Yazın
bitmesinin tek bir sevdiğim yönü var o da tiyatro sezonunun açılması. Yazın bol
bol hem bedenimi hem ruhumu gezdirdim şimdi ise ruhumu sanatla doldurma günleri
başladı. Aslında çok sık tiyatro takip etmeme, hatta beğendiğim birçok oyun
olmasına rağmen dün akşam izlediğim bu oyunu vakit geçmeden paylaşmak istedim.
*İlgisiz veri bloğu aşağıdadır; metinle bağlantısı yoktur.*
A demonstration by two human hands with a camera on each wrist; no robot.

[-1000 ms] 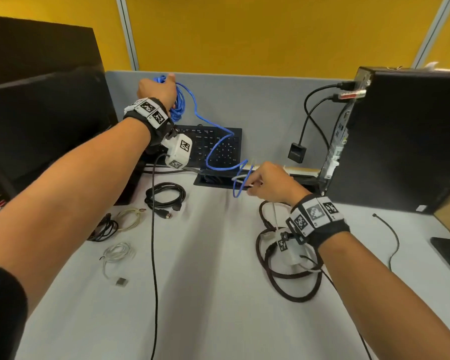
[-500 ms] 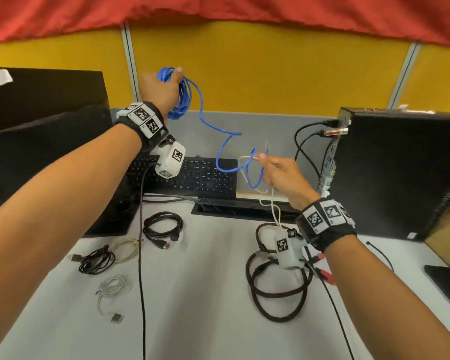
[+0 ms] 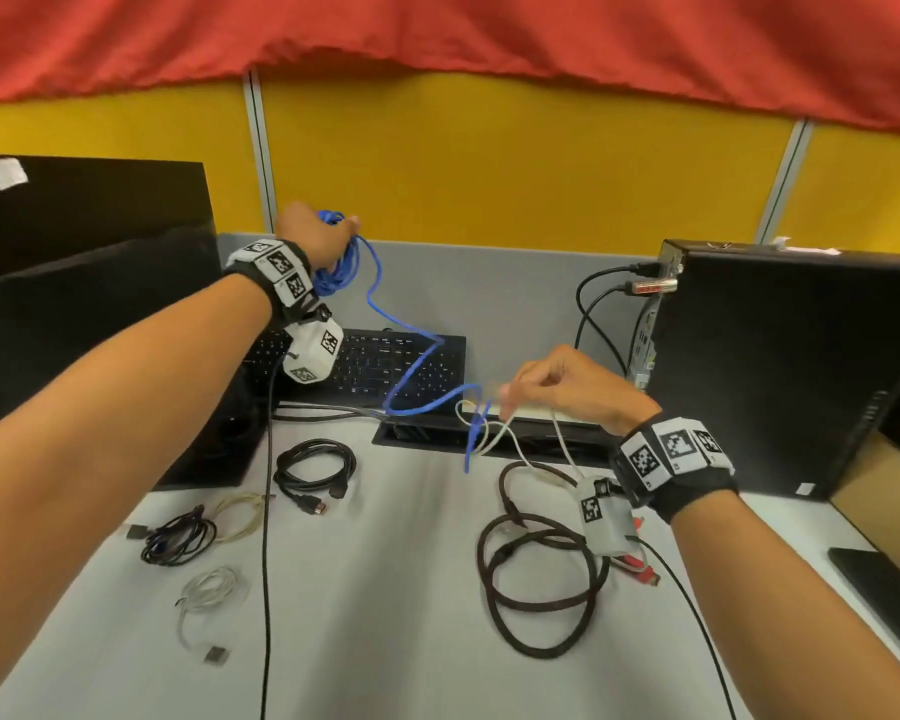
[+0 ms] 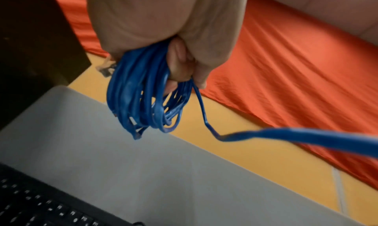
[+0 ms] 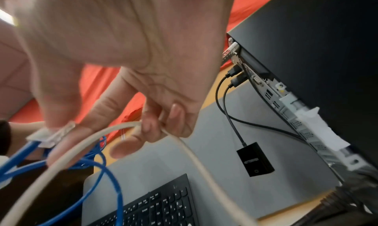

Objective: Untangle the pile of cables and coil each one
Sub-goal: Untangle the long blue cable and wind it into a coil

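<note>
The left hand (image 3: 319,240) grips the coiled blue cable (image 4: 143,97) high at far left, keeping its tail taut, while the right hand (image 3: 567,387) pinches its plug and a white cable (image 5: 192,152) to separate them above the surface (image 3: 385,615).

Both hands, the left hand (image 3: 317,240) and the right hand (image 3: 567,388), have dropped lower.

right hand (image 3: 567,387) fingertips motion-blurred in head view, blue cable (image 4: 143,98) runs off right edge in left wrist view, white cable (image 5: 196,158) exits bottom edge in right wrist view, keyboard (image 3: 385,366) part-hidden behind left wrist camera
</note>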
Belki de tam da kendimi bugünler de Shirley gibi hissettiğim hayatımı
değiştirmeye cesaret etmekle etmemek arasında kaldığım için..
Shirley’e
göre çok daha güzel oyunlar var ama Shirley Sumru Yavrucuk’a nasıl yakışmış
gidip mutlaka görmeniz lazım. Tek kişilik oyunları oynamak zordur ama Sumru
Yavrucuk bunu nasıl güzel başarmış, oyun boyunca izleyici olarak oyundan hiç
kopmuyorsunuz, zaman nasıl geçiyor anlamıyorsunuz, yüzünüzde bir tebessüm, çoğu
zamanda kahkahalar.. Bu arada oyunun müzikleri de ayrı bir güzeldi.
İngiliz
Willy Russell’ın birçok ödül kazanmış 1986 yılında yazdığı Shirley’e
gelecek olursam, oyun Londra’da geçiyor. Shirley Valentine 45 yaşında
çocuklarını büyütüp okutmuş, onlar gidince de eşi ile yalnız kalmış bir kadın.
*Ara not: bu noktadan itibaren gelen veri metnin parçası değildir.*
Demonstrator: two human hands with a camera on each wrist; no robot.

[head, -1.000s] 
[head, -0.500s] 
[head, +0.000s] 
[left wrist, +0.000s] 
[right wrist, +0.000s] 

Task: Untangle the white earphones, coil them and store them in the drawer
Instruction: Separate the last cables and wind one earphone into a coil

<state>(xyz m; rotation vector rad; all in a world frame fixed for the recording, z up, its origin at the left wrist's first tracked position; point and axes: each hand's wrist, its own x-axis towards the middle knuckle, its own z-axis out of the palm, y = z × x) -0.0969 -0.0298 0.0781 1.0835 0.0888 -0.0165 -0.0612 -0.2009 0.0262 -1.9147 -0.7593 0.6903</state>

En yakın arkadaşı ‘Duvar’. Hayatının
monotonluğu Shirley’i mutsuz bir kadın haline getiriyor. Shirley en büyük
hayali üzüm yetişen bir ülkede deniz kenarında bir kadeh şarap içmek olan bir
kadın. Bir gün bir arkadaşının kendisine hediye ettiği Bodrum tatiline zor bela
gitmeye karar vermesiyle birlikte herşey değişiyor. Bir kadın değişiyor ve
herkes değişiyor. Shirley Valentine, yeni bir kadın olarak mutlu bir hayata
başlıyor.
Aslında kimi
zaman/herzaman hepimiz hayatlarımızı değiştirmek istemişizdir/istiyoruzdur.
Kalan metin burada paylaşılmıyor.